A plain reading of K.S.A. 2020 Supp. 21-6627(d) confirms that a district court is not required to articulate reasons for rejecting mitigating factors. Should there be any doubt, our Supreme Court has clarified that "[t]he statute does not require the sentencing judge to explain a decision denying departure." Powell, 308 Kan. 895, Syl. ¶ 6. K.S.A. 2020 Supp. 21-6627(d) requires the district court to make findings on the record only if it departs from the presumptive life sentence. 308 Kan. at 909 ("And while it is laudable for district courts to explain the reasons for their rulings, those explanations are voluntary.").

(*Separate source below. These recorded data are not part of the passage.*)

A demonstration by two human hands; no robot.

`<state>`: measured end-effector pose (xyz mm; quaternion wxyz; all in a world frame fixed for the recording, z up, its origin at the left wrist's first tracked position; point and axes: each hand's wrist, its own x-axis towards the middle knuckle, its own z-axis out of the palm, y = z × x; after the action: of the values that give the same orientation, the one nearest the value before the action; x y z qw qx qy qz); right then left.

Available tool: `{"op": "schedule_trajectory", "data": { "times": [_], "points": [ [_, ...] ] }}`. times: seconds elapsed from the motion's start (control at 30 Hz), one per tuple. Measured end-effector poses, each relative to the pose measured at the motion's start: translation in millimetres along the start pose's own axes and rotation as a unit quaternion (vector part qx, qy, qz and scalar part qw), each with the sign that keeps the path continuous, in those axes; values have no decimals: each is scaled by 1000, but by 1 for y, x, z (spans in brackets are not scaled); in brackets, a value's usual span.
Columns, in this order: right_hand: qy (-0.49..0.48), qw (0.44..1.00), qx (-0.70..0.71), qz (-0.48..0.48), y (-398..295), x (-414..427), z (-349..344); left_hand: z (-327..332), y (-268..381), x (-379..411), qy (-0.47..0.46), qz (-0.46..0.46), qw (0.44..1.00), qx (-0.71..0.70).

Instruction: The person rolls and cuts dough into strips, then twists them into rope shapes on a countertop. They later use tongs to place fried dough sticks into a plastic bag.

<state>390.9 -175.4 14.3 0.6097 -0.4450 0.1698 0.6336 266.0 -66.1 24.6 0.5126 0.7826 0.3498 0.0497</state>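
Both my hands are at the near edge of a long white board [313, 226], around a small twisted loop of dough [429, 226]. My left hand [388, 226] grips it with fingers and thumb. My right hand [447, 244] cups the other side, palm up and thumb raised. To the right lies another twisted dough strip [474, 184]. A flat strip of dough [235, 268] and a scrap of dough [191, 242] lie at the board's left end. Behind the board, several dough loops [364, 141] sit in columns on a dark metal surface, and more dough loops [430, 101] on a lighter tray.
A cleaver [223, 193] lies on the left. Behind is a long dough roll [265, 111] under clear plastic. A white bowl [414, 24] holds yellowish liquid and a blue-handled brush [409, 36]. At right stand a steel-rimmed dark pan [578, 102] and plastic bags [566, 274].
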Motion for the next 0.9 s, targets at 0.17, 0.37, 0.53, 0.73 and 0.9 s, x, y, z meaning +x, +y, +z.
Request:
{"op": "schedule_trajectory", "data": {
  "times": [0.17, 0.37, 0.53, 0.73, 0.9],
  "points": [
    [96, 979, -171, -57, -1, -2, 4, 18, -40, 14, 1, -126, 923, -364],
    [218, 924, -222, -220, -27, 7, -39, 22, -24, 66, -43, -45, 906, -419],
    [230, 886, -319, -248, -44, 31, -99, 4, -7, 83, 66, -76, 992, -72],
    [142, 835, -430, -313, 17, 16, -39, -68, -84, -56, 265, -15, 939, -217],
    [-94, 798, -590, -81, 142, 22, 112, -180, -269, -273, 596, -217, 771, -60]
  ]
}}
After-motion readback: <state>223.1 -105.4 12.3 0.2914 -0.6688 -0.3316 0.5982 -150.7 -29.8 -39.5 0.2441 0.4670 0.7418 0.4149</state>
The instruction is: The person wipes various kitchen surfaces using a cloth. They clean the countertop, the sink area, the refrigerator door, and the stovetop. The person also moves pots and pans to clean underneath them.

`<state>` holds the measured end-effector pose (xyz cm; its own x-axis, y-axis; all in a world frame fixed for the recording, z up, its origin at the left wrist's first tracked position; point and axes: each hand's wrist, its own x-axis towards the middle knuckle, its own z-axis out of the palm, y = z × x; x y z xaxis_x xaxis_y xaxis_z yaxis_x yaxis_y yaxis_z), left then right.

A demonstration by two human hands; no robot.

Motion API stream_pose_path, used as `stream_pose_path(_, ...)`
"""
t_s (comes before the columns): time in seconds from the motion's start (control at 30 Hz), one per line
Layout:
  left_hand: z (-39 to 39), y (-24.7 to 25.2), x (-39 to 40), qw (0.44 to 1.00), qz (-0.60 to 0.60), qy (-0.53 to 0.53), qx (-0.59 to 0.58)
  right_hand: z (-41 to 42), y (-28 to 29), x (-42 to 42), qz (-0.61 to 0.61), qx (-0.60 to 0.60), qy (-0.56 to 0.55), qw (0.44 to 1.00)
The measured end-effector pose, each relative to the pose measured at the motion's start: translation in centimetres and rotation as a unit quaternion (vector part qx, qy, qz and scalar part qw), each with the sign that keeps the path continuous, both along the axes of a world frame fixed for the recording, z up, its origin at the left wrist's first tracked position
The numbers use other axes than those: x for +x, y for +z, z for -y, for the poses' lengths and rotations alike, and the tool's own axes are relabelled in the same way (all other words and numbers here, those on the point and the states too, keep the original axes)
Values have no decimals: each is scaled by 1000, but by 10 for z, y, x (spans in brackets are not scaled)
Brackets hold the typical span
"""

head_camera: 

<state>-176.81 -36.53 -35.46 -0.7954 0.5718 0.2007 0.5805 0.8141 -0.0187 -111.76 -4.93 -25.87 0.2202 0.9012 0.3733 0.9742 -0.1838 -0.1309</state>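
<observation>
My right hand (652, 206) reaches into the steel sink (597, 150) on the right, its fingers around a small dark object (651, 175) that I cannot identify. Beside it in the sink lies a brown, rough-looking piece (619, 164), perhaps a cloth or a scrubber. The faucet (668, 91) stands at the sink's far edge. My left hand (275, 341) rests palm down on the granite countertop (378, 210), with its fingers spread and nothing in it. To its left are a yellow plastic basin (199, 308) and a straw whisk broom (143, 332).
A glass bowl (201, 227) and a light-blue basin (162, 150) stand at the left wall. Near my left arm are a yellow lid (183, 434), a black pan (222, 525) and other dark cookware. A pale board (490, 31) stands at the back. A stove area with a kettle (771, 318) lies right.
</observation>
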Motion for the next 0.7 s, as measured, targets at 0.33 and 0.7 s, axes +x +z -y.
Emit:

Heit argues that the district court's ruling constituted legal error because it failed to state that the district court considered his mitigating factors in denying the departure motions. But Powell imposes no such requirement on the district court. Because the district court is not obliged to articulate reasons for denying a departure silence in the record regarding the district court's reasoning does not establish that the district court failed to consider Heit's mitigating factors. Moreover, as the party objecting to the district court's exercise of discretion, Heit bears the burden of affirmatively proving an abuse of that discretion. Powell, 308 Kan. at 911 ("Put simply, since reversal of a denial of a departure motion requires an abuse of discretion, and because the party alleging...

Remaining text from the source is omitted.